Sentez-vous monter les risques de conflits sociaux?
La crise climatique induit une crise sociale. Notamment dans les pays pauvres, qui seront les plus touchés par ces dérèglements. Mais les sociétés riches ne sont pas à l’abri si cette crise n’est pas gérée. Nous vivons un changement de paradigme absolu. La part de l’énergie va augmenter dans notre budget comme celle de l’alimentation et du logement – c’est déjà le cas pour la santé. Un apprentissage difficile qui exigera un nombre croissant d’arbitrages entre l’indispensable et le superflu. Si le défi est global, je suis convaincu que les solutions sont locales. Et donc mon rêve et mon aspiration, c’est que nous soyons porteurs d’un récit positif et de l’espoir que la transition énergétique puisse déboucher sur une société plus heureuse.
Dans un tout un autre registre, vous aimez évoquer le concept de compte carbone. De quoi s’agit-il?

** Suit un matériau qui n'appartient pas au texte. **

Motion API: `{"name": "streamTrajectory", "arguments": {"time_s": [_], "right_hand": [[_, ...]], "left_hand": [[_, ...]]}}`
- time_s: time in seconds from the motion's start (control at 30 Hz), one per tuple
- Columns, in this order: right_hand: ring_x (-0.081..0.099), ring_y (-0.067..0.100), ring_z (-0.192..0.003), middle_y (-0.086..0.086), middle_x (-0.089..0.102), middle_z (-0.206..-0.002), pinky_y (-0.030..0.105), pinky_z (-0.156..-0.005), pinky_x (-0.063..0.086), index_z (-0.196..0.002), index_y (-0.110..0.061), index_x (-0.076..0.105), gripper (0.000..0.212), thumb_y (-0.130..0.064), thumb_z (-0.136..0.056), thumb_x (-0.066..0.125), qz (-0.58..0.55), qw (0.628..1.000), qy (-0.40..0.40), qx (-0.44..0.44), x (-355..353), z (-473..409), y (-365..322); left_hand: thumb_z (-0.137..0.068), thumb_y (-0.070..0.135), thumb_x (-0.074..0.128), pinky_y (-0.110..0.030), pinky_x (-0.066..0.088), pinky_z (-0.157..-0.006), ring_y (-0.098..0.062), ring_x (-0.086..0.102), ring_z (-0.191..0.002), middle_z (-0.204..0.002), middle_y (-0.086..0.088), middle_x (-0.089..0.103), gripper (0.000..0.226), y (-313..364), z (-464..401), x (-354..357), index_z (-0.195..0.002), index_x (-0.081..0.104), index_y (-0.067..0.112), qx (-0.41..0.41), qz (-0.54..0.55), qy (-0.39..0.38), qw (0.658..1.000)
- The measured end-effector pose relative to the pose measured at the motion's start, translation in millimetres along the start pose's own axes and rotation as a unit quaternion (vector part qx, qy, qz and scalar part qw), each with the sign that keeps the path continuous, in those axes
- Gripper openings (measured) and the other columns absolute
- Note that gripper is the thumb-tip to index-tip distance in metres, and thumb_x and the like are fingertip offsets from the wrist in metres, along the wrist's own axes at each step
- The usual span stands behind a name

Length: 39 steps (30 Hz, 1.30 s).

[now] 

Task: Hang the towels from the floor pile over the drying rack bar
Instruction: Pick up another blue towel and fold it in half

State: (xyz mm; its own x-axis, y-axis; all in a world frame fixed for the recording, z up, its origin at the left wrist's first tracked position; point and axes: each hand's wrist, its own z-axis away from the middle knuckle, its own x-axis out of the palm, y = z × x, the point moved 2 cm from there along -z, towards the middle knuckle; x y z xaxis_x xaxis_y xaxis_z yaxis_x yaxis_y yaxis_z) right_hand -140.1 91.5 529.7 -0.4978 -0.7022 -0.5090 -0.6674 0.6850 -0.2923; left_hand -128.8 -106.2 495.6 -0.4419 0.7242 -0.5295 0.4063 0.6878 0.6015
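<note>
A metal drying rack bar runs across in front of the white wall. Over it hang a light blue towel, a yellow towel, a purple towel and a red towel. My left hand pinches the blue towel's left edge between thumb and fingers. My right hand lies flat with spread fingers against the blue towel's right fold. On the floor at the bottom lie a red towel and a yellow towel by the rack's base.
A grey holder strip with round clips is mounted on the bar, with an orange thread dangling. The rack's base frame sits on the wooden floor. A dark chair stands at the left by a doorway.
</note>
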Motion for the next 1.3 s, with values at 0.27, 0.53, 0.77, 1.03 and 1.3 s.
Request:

Nous nous devons aussi de réfléchir de manière prospective et radicale. On pourrait en effet imaginer que chaque individu possède un compte carbone crédité de deux tonnes de CO2 par année, par exemple. A chacun de nos achats alimentaires ou d’habits, à chacun de nos déplacements, nous devrions débiter ce compte d’un nombre de points correspondant aux émissions engendrées. Un droit de polluer, en quelque sorte, mais qui s’éteindrait une fois votre crédit épuisé.
Séduisant, mais difficile à mettre en œuvre sur le plan pratique comme sur celui des principes…
La comptabilité carbone progresse à grande vitesse et je suis convaincu que, dans dix ans, les entreprises emploieront autant de comptables carbone que de comptables financiers. Mais vous avez raison, il s’agira de savoir quoi faire après l’épuisement de ce crédit. Pourra-t-on acheter des points supplémentaires, ce qui favoriserait les plus aisés? Et à quel prix? La digitalisation nous permet déjà d’établir notre nutriscore, il est donc tout à fait envisageable de développer à terme un système grand public basé sur des code barres carbone, par exemple.
- 1963 Naissance à Paris. Etudes à l’ESSEC puis départ pour le service civil en Allemagne.
- 1999 Recruté par Swisscom, il devient membre de la DG huit ans plus tard, aux côtés de Carsten Schloter comme responsable de la clientèle privée puis des entreprises.
- 2017 Quitte Swisscom et acquiert la nationalité suisse. Il reprend en 2019 la direction générale de Romande Energie.